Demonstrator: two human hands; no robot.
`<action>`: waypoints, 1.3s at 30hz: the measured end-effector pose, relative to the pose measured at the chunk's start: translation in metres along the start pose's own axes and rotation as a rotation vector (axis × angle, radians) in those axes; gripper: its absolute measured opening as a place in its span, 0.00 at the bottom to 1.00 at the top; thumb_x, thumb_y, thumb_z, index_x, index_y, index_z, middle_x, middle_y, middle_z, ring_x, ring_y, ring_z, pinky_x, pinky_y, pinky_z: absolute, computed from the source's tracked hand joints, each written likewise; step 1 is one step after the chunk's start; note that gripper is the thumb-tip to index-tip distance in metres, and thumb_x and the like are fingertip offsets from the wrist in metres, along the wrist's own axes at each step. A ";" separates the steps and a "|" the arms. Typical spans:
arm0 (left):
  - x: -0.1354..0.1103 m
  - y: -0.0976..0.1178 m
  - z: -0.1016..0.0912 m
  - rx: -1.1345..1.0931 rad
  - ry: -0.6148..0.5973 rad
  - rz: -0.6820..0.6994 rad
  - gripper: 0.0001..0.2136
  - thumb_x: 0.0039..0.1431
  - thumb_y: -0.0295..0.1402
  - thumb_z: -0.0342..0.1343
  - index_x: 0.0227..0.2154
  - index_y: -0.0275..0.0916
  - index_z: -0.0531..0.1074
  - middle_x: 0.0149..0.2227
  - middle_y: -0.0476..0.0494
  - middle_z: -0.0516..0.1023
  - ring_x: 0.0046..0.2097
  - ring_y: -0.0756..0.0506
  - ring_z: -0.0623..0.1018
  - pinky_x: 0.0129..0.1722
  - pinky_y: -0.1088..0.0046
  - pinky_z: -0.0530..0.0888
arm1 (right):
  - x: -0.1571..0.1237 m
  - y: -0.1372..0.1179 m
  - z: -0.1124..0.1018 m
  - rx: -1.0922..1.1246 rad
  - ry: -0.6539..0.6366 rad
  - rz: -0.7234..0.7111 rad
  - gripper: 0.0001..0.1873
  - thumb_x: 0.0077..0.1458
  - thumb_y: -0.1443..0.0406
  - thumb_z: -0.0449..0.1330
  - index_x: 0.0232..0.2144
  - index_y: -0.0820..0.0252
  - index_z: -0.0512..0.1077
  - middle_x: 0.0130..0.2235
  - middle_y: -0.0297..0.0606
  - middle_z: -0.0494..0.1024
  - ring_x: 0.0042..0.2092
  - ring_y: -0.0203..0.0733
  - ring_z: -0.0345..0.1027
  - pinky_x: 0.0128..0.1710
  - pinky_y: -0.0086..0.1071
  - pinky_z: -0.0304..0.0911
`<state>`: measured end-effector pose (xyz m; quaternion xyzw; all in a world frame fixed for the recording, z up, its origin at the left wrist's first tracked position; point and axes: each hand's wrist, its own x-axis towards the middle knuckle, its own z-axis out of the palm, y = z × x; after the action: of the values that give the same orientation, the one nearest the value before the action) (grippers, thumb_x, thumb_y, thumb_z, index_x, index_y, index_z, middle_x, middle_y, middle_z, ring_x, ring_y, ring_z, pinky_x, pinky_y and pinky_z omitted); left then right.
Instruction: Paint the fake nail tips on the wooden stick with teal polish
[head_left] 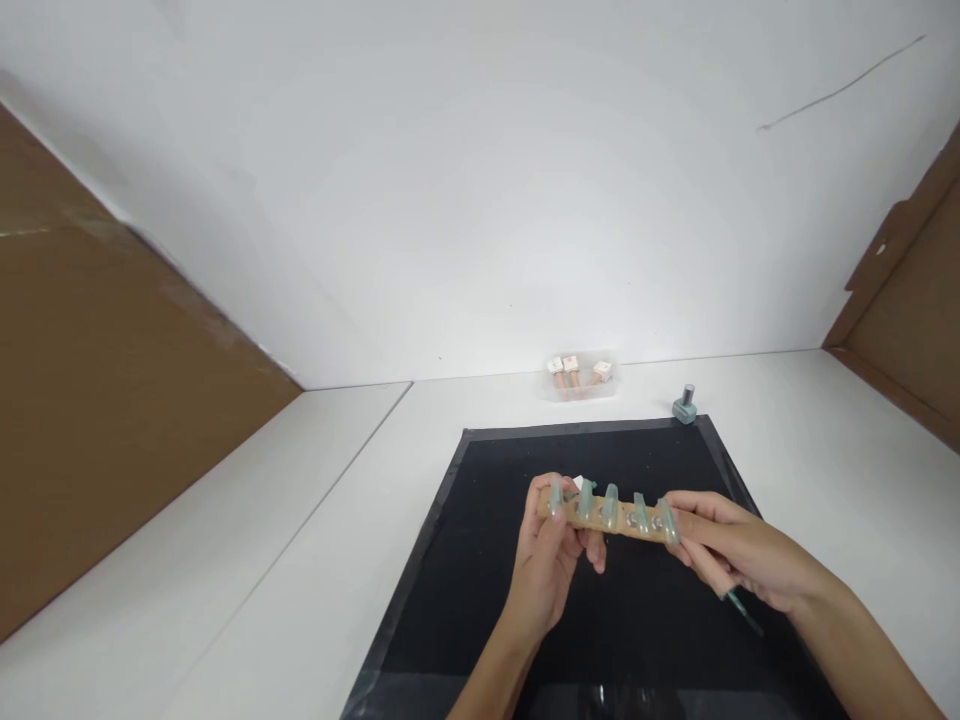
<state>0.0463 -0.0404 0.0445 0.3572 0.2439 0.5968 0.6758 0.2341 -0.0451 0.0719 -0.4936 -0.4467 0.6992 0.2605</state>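
Observation:
My left hand (544, 570) is closed on the left end of a tan strip (621, 518) that carries several glossy green nail tips (611, 507) in a row. It is held up above a black mat. My right hand (750, 550) is closed around the peach-coloured cap of a nail polish brush (710, 572), whose thin green-coated end points down and right. The fingers of that hand also touch the strip's right end. A small white piece (578, 482) shows behind the strip near my left fingers, mostly hidden.
At the mat's (645, 640) far right corner stands a green polish bottle (684, 409) with a bare grey neck. Behind the mat, a clear plastic box (589, 392) holds several small bottles with peach caps. Cardboard panels (112, 350) flank the white table (315, 480).

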 end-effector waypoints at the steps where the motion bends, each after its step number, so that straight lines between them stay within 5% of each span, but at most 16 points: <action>1: 0.000 0.001 0.001 0.001 0.012 0.015 0.15 0.51 0.43 0.60 0.33 0.42 0.61 0.23 0.57 0.67 0.18 0.56 0.69 0.16 0.82 0.67 | 0.000 0.001 0.000 0.004 -0.007 0.011 0.23 0.49 0.46 0.59 0.25 0.60 0.65 0.20 0.27 0.61 0.20 0.27 0.41 0.19 0.26 0.34; 8: 0.003 0.001 -0.002 -0.018 0.039 -0.027 0.15 0.51 0.44 0.58 0.32 0.42 0.62 0.22 0.58 0.65 0.15 0.58 0.63 0.12 0.84 0.64 | -0.002 -0.006 -0.005 -0.087 -0.042 0.022 0.23 0.50 0.47 0.58 0.22 0.61 0.65 0.18 0.25 0.60 0.17 0.25 0.40 0.17 0.24 0.33; 16: -0.002 0.003 -0.011 -0.028 -0.131 -0.264 0.14 0.53 0.44 0.57 0.35 0.40 0.62 0.21 0.57 0.63 0.18 0.57 0.63 0.13 0.84 0.69 | -0.002 -0.005 -0.009 -0.056 0.341 -0.118 0.21 0.51 0.48 0.57 0.29 0.60 0.68 0.14 0.23 0.57 0.18 0.27 0.41 0.17 0.22 0.34; 21: -0.003 -0.001 -0.012 -0.068 -0.229 -0.217 0.18 0.49 0.48 0.58 0.33 0.41 0.62 0.22 0.56 0.62 0.19 0.58 0.61 0.14 0.85 0.68 | -0.001 -0.003 -0.007 -0.050 0.328 -0.113 0.20 0.51 0.48 0.56 0.30 0.59 0.68 0.17 0.24 0.59 0.18 0.27 0.41 0.17 0.23 0.35; 31: -0.002 -0.001 -0.005 0.068 -0.145 -0.281 0.25 0.46 0.58 0.54 0.28 0.39 0.60 0.20 0.57 0.55 0.18 0.60 0.50 0.12 0.89 0.47 | 0.001 -0.002 -0.007 -0.053 0.313 -0.122 0.20 0.51 0.47 0.56 0.30 0.59 0.68 0.18 0.25 0.60 0.17 0.27 0.42 0.16 0.23 0.35; 39: -0.002 -0.003 0.002 0.113 -0.116 -0.338 0.24 0.46 0.57 0.56 0.27 0.39 0.57 0.22 0.57 0.56 0.18 0.60 0.51 0.13 0.86 0.48 | -0.001 -0.004 -0.004 -0.030 0.384 -0.274 0.24 0.48 0.44 0.58 0.30 0.60 0.69 0.23 0.29 0.65 0.17 0.27 0.48 0.13 0.23 0.44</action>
<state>0.0492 -0.0431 0.0431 0.3824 0.2942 0.4383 0.7584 0.2375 -0.0424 0.0754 -0.5561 -0.4623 0.5437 0.4259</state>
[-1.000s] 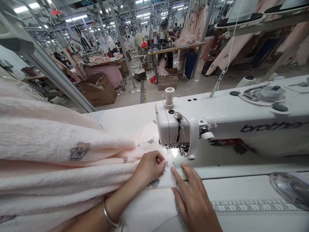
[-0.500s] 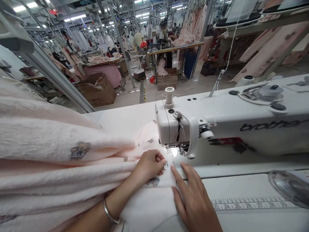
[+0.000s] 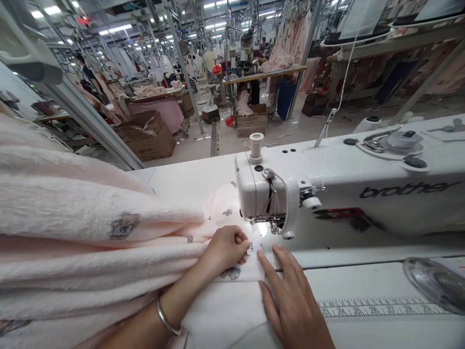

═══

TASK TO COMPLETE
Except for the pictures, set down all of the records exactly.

ANSWER BOX
Demonstrator: two human hands; no robot.
`<action>`: waypoints, 1.3s at 30hz: the measured end-effector pose, relative to the pose measured at the chunk's start: translation in metres along the start pose's own axes and rotation as a rotation vector (axis × angle, radians) in those axes; gripper: its absolute measured opening as a place in its span, 0.00 at the bottom to 1.00 at the top; thumb_x, thumb_y, thumb_z, index_x, index_y, index_z, middle_x, middle_y, middle_z, ring_x, ring_y, ring_z, pinky_x, pinky_y, pinky_z: absolute, computed from the source's tracked hand joints, each written likewise; step 1 is one step after the chunk's start; note that gripper is the thumb-tip to index-tip distance in metres, and thumb_x and the like are fingertip offsets from the wrist in metres, along the wrist's own axes at each step. A ";" separates the steps and a "|" the arms. Typical spans:
arm0 (left):
  - x: -0.1354..0.1103 m
  - y: -0.0976..0.1178 m
  - z: -0.1016..0.0912 m
  - rx: -1.1345..1.0931 rad
  - ry: -0.6148..0.5973 rad
  - rz: -0.6820..0.6994 rad
  - gripper: 0.0001..0.2136
  - thumb_x: 0.0039..0.1431
  - thumb_y: -0.0295..0.1402
  - thumb_z: -0.0342..0.1343
  - index_x: 0.0227..0.2154
  - index_y: -0.0275..0.0916
  - index_z: -0.0531..0.1074
  - middle_x: 0.0149..0.2227
  - middle_y: -0.0476..0.0494
  - middle_z: -0.0516..0.1023
  - ring_x: 0.0046..0.2097
  - ring_y: -0.0756..0.0506
  - ring_z: -0.0623..0.1018
  - pinky_x: 0.0129..0.1722
  - pinky_y: -0.1088..0.0046
  - pinky_z: -0.0530..0.0888
arm1 (right):
  - x: -0.1571..0.1237 m
  - y: -0.1372..0.1179 m
  - z: -0.1124..0.1018 m
  - rx: -1.0922..1.1246 rad
  - ry: -0.6539..0.6366 rad
  - rz: -0.7234..0.7111 rad
  - gripper: 0.0001..0.1873
  - thumb_x: 0.0077..0.1458
  - thumb_y: -0.1443..0.0406
  - thumb_z: -0.0449..0.1330
  - index_x: 0.0232..0.2144
  - index_y: -0.0820..0.0252
  - index_z: -0.0512..0.1077
  - middle_x: 0.0130..0.2235
  - middle_y: -0.0297..0.0606
  - middle_z: -0.0494..0.1024
  - ring_x: 0.0042..0.2092
  - ring_y: -0.0203..0.0733
  - ring_z: -0.0345..0.1027
  - pinky_x: 0.0128..0.1710
  - pinky_y: -0.0086..0.1071
  - pinky_z: -0.0304..0.0911
`<state>`: measured end-effector pose (xyz m; quaternion xyzw; all in a world frame fixed for the recording, z up, its origin at the left wrist's first tracked position; point and axes: each hand's wrist, its own x-axis towards the middle knuckle, its own z-axis out of the palm, y = z × x; after the action: of the values that give the same orientation, the one nearest the value before the action) (grippers, thumb_x, thumb_y, thumb_z, index_x, index_y, index_z, middle_x, middle_y, middle_z, ring_x, ring_y, ring_z, pinky_x, pinky_y and pinky_z omitted); left then right.
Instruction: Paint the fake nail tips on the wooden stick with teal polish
[head_left] 
<state>0.0463 -0.0404 0.0445 0.3572 0.2439 0.5968 0.6758 0.2341 -0.0451 0.0719 -0.4936 -0.4467 0.6992 0.2605</state>
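Observation:
My left hand (544, 570) is closed on the left end of a tan strip (621, 518) that carries several glossy green nail tips (611, 507) in a row. It is held up above a black mat. My right hand (750, 550) is closed around the peach-coloured cap of a nail polish brush (710, 572), whose thin green-coated end points down and right. The fingers of that hand also touch the strip's right end. A small white piece (578, 482) shows behind the strip near my left fingers, mostly hidden.
At the mat's (645, 640) far right corner stands a green polish bottle (684, 409) with a bare grey neck. Behind the mat, a clear plastic box (589, 392) holds several small bottles with peach caps. Cardboard panels (112, 350) flank the white table (315, 480).
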
 end-effector waypoints at the steps where the motion bends, each after its step number, so that straight lines between them stay within 5% of each span, but at most 16 points: <action>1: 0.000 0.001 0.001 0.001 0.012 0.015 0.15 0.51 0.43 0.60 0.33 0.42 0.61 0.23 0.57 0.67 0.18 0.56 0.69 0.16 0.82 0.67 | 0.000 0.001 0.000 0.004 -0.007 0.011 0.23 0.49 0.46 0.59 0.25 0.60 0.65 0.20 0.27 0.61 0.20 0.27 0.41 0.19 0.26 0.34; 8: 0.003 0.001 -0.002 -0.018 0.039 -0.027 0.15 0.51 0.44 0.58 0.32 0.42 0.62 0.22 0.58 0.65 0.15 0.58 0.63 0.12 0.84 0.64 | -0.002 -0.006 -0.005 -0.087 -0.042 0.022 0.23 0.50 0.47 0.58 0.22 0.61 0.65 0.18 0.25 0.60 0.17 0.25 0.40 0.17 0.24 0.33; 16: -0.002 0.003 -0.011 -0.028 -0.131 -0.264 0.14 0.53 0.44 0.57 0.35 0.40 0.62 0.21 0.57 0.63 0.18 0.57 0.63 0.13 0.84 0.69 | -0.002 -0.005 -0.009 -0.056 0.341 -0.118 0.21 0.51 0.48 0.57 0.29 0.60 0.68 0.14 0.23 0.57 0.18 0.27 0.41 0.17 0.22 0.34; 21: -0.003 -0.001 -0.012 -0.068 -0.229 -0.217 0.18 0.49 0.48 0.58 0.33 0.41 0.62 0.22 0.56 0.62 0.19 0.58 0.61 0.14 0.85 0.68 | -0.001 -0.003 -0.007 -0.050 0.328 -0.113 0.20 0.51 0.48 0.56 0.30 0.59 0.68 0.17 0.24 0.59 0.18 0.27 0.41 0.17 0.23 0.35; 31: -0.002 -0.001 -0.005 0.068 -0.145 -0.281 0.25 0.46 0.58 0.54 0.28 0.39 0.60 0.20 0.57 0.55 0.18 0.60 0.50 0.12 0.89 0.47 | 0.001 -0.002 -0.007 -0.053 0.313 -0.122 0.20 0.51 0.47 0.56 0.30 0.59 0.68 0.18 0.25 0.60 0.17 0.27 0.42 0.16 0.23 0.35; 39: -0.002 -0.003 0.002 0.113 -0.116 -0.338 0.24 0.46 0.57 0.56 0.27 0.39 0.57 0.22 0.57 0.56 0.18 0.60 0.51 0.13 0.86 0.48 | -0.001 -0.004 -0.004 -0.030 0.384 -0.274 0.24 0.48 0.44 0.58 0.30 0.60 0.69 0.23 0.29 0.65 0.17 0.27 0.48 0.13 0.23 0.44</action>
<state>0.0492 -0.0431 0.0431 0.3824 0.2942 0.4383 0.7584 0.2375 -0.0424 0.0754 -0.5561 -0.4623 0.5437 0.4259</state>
[-1.000s] 
[-0.500s] 
[+0.000s] 

The exercise has been answered, and the work is done.